Mode = Literal["recognize", "parse"]

class ContextFreeGrammar:
    """
    A context free grammar

    Parameters
    ----------
    alphabet : set(str)
    variables : set(str)
    rules : set(Rule)
    start_variable : str

    Attributes
    ----------
    alphabet : set(str)
    variables : set(str)
    rules : set(Rule)
    start_variable : str
    """
    
    parser_class = None
    
    def __init__(self, alphabet: set[str], variables: set[str], rules: set[Rule], start_variable: str):
        self._alphabet = alphabet
        self._variables = variables
        self._rules = rules
        self._start_variable = start_variable
        
        self._validate_variables()
        self._validate_rules()

        if self.parser_class is not None:
            self._parser = self.parser_class(self)
        else:
            self._parser = None

    def _validate_variables(self):
        if self._alphabet & self._variables:
            raise ValueError('alphabet and variables must not share elements')
        
        if self._start_variable not in self._variables:
            raise ValueError('start variable must be in set of variables')

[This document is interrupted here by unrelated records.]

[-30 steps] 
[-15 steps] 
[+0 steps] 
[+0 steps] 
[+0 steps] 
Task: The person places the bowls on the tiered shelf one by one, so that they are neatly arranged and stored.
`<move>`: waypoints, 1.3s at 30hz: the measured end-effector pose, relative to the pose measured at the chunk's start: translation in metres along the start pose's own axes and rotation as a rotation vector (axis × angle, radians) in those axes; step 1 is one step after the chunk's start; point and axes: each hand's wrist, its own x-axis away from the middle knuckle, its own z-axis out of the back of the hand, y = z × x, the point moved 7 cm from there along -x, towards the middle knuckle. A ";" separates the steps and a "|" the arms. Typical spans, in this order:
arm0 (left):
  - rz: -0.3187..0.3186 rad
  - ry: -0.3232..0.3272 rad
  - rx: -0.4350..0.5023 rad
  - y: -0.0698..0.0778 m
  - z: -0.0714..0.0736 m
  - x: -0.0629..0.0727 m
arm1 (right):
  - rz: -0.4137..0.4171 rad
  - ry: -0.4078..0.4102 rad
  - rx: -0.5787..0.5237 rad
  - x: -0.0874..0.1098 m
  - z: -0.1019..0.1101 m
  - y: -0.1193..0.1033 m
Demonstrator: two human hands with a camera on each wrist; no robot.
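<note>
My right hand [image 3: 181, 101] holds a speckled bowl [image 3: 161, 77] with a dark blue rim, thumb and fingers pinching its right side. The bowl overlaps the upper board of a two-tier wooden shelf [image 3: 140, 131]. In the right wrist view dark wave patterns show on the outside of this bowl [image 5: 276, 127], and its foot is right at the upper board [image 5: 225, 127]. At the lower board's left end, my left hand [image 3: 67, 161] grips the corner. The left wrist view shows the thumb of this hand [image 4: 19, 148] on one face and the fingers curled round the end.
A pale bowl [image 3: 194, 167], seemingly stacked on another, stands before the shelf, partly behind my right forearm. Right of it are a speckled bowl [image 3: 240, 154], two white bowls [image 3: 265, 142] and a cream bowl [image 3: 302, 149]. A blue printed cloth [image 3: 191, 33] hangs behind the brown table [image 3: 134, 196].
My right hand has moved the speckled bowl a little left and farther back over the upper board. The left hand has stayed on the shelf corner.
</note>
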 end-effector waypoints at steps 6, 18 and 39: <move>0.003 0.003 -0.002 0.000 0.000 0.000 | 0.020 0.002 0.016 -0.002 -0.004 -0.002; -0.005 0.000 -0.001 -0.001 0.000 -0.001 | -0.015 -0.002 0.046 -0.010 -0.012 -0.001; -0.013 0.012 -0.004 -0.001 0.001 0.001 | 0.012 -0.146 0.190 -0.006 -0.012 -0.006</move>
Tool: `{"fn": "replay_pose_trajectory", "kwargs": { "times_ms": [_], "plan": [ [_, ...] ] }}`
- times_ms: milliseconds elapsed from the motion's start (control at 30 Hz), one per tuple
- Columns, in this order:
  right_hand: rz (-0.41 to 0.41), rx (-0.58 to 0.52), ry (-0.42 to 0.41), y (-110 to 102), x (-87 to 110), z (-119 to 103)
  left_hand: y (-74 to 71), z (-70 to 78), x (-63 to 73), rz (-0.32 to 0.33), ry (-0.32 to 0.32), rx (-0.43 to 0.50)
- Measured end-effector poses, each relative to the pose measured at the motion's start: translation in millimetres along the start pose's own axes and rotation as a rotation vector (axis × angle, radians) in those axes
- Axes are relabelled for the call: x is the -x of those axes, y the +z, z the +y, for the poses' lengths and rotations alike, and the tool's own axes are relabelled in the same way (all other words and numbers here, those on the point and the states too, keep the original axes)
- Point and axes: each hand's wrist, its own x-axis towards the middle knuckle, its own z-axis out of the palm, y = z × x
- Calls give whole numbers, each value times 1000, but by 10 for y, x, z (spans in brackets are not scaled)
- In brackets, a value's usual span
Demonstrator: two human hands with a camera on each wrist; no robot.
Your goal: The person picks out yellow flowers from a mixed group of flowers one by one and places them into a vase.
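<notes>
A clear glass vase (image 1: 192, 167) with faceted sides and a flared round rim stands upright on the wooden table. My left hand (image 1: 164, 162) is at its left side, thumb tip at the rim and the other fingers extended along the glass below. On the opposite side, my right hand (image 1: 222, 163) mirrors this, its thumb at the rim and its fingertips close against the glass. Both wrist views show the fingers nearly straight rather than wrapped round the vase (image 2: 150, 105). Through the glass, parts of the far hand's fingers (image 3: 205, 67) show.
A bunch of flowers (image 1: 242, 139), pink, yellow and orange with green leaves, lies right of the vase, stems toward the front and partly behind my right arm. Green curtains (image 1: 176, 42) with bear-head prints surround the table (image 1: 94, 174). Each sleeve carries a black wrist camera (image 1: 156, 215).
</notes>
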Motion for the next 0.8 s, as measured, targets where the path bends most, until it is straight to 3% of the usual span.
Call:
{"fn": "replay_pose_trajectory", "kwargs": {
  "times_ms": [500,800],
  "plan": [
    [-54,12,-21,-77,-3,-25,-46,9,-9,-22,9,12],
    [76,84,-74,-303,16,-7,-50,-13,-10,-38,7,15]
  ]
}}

    def _validate_rules(self):
        pass

    @property            
    def alphabet(self) -> set[str]:
        return self._alphabet

    @property    
    def variables(self) -> set[str]:
        return self._variables
   
    @lru_cache(2**10)
    def rules(self, left_side: str | None = None) -> set[Rule]:
        if left_side is None:
            return self._rules
        else:
            return {rule for rule in self._rules 
                    if rule.left_side == left_side}

    @property
    def start_variable(self) -> str:
        return self._start_variable

    @lru_cache(2**14)
    def parts_of_speech(self, word: str | None = None) -> set[str]:
        if word is None:
            return {rule.left_side for rule in self._rules 
                    if rule.is_unary 
                    if rule.right_side[0] in self._alphabet}
        
        else:
            return {rule.left_side for rule in self._rules 
                    if rule.is_unary 
                    if rule.right_side[0] == word}
  
    @property
    def phrase_variables(self) -> set[str]:
        try:
            return self._phrase_variables
        except AttributeError:
            self._phrase_variables = {rule.left_side for rule in self._rules 
                                      if not rule.is_unary or 
                                      rule.right_side[0] not in self._alphabet}
            return self._phrase_variables

    @lru_cache(2**15)
    def reduce(self, *right_side: str) -> set[str]:
        """
        the nonterminals that can be rewritten as right_side

        Parameters
        ----------
        right_side

        Returns
        -------
        set(str)
        """
        return {r.left_side for r in self._rules
                if r.right_side == tuple(right_side)}

Example: A Simple Morphological Grammar

Let’s define a simple morphological grammar for a subset of English derivational morphology:

grammar = ContextFreeGrammar(
    alphabet={'happy', 'un', 'ness', 'kind', 'ly', 'help', 'ful'},
    variables={'Word', 'Adj', 'Adv', 'N', 'Prefix', 'Suffix'},
    rules={
        # Base words
        Rule('Adj', 'happy'),
        Rule('Adj', 'kind'),
        Rule('Adj', 'helpful'),
        
        # Word formation rules
        Rule('Word', 'Adj'),
        Rule('Word', 'Adv'),
        Rule('Word', 'N'),
        
        # Derivational rules
        Rule('Adj', 'Prefix', 'Adj'),  # un + kind → unkind
        Rule('N', 'Adj', 'Suffix'),    # kind + ness → kindness
        Rule('Adv', 'Adj', 'Suffix'),  # kind + ly → kindly
        Rule('Adj', 'N', 'Suffix'),    # help + ful → helpful
        
        # Affixes
        Rule('Prefix', 'un'),
        Rule('Suffix', 'ness'),
        Rule('Suffix', 'ly'),
        Rule('Suffix', 'ful')
    },
    start_variable='Word'
)

In the upcoming sections, we’ll explore:

  1. Operations on context-free grammars
  2. Normal forms (especially Chomsky Normal Form)
  3. Bottom-up parsing using the CKY algorithm
  4. Top-down parsing using the Earley algorithm

These tools will allow us to analyze and generate complex morphological structures efficiently.